Keywords: Education, Democracy, Voting, Participation, School, Teacher, Manager, Principal, Gender Inequality



GİRİŞ

Demokrasinin yokluğu problemi, Türkiye’de her alanda yaşanılan bir durum. Bu sorun başka ülkelerde de yaşanıyor hiç şüphesiz ama ben en iyi bildiğim ve beni yakından ilgilendiren bir ülkeye ve bu ülkenin bir kurumuna yoğunlaşacağım: Okullar.. Bu yazının ana hedefi bu çünkü.

Kolayca gözleyebileceğimiz, bildiğimiz, ciddi bir soruna değinerek başlamak istiyorum: Türkiye'deki siyasi partilerde demokrasinin “d”si bile bulunmaz. Aralarındaki görece farklara rağmen, hangisini ele alırsanız alın bu böyledir. Bu durum önemli mi? Çok önemli, hele de onların içinden ülkeyi yönetmeye talip vekillerin çıkacağını ve hatta ülkeyi yöneteceğini düşünürsek... Parti üyelerinin kendisi demokrasiyi bilmiyor ve hayatında hiç uygulamamış, yaşamamışsa; bu kişilerin, bilmedikleri bir modeli,*-devleti/ülkeyi yönetirken-*uygulamasına imkan var mıdır?

Demokrasinin tüm kurumlarıyla var olmamasını geçtim, kırıntılarının bile olmaması; ufak, büyük demeden her bir kararı tek bir kişinin alması, çok önemli bir problemi beraberinde getiriyor, getirdi: Yönetememe Sorunu ve/veya Kötü Yönetme Sorunu.. İkisi de iyi bir şey değil.

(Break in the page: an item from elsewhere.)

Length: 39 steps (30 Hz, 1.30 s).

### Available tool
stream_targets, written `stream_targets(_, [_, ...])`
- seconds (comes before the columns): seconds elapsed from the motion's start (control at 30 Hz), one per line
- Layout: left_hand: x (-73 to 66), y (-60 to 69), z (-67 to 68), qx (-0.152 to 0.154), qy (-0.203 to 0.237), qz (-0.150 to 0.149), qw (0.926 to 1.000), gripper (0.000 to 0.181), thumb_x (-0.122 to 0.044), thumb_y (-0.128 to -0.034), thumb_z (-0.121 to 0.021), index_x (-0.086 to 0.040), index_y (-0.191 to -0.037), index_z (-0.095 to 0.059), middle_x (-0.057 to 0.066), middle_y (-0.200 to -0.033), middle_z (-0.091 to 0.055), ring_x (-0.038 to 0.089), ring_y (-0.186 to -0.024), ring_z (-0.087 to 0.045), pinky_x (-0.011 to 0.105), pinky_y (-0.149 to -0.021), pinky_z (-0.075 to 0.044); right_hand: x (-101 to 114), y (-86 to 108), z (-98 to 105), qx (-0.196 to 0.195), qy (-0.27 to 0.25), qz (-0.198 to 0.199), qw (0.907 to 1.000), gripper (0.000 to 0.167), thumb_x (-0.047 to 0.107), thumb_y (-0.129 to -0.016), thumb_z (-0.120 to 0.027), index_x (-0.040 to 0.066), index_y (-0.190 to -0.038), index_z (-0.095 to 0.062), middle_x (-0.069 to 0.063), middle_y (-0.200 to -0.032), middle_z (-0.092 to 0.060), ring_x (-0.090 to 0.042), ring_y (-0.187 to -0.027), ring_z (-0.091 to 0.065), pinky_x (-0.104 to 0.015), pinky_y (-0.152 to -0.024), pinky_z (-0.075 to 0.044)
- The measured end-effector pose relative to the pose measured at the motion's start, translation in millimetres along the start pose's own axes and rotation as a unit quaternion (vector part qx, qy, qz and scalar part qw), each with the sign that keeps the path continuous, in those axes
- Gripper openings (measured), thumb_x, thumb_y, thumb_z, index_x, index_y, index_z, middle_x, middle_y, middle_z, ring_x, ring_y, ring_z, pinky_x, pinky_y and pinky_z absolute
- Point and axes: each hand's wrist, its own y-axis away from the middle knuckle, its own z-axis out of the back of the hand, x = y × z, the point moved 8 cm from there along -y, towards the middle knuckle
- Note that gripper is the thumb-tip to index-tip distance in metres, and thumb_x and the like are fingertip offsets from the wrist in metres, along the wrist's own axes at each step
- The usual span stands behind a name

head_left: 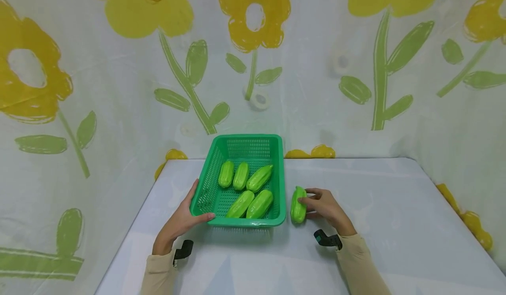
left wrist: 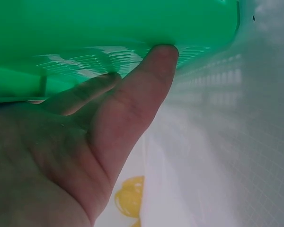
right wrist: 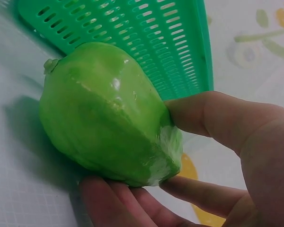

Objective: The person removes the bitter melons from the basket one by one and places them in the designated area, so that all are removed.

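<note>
A green plastic basket point(head_left: 282, 176) with slotted walls stands on the table, several glossy, ridged green papayas point(head_left: 259, 204) lying inside it. My left hand point(head_left: 179, 220) holds the basket's near left corner, thumb on the front rim. In the left wrist view, the thumb point(left wrist: 137, 99) bears on the green plastic, and the other fingers are partly hidden. Just right of the basket, another green papaya point(head_left: 298, 205) is gripped by my right hand point(head_left: 326, 207). The right wrist view has this papaya point(right wrist: 104, 113) between thumb and fingers, its stem nub facing away from the palm.
The white table point(head_left: 387, 216) extends to the right and in front of the basket. Behind and at the sides hangs a pale cloth point(head_left: 308, 75) printed with yellow flowers. Each wrist wears a small black camera point(head_left: 327, 238).
</note>
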Motion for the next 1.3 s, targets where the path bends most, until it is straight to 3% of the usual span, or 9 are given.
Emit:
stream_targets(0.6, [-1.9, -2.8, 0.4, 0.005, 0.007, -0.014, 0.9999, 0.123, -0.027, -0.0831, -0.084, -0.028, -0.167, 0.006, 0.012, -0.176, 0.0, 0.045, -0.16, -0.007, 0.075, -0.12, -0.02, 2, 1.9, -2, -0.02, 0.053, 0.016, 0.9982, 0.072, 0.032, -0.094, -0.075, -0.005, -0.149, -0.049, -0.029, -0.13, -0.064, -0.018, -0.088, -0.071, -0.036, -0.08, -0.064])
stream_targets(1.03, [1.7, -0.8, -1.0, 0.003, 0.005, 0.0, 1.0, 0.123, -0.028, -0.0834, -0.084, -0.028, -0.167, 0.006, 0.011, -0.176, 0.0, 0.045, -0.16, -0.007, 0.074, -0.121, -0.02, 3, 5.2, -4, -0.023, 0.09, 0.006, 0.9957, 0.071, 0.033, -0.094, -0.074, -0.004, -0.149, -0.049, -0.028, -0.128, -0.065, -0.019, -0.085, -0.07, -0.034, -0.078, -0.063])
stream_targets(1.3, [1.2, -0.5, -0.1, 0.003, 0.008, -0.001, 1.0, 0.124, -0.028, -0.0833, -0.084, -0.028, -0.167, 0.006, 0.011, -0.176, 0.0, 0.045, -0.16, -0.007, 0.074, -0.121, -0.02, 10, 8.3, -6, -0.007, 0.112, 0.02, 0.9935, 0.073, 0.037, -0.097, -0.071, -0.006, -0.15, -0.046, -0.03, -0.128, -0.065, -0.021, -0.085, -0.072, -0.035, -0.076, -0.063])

Bu problemi yani ülkenin kötü yönetilmesi sorununu, ülkedeki felaket anlarında derinden hissettik. Defalarca. Defalarca... Bu durumu eleştiren bazılarımız; yazıyor, çiziyor, söylüyor hatta isyan ediyor ama onlar küçük bir azınlık olarak kalıyor çünkü çoğunluk insana; bu şekilde yönetilmek normal geliyor. Alıştıkları bir şey bu. Ailede, okulda, iş hayatında böyle görmüşler dolayısıyla başka türlü bir yönetimin mümkün olabileceğini düşünemiyorlar.

İbni Haldun "İnsan, alışkanlıklarının çocuğudur." demiş. Göre göre öğreniyoruz. Taklit ede ede öğreniyoruz. Ama o öğrenme sisteminde bireye; bağımsızlık alanı yani özgür düşünmesi ve davranması için bir alan açılmıyorsa, küçük yaştan beri bu şekilde eğitilen kişilerin, kendilerine öğretilenler dışında apayrı bir yol tutturmaları neredeyse imkansızdır. İmkansız değildir. Neredeyse imkansızdır. Bu kısır döngüden kendini kurtarabilenler olmasaydı, insanlık; tarih boyunca aynı çember içinde döner dururdu. İyi ki var olmuşlar. Esas kahraman onlar.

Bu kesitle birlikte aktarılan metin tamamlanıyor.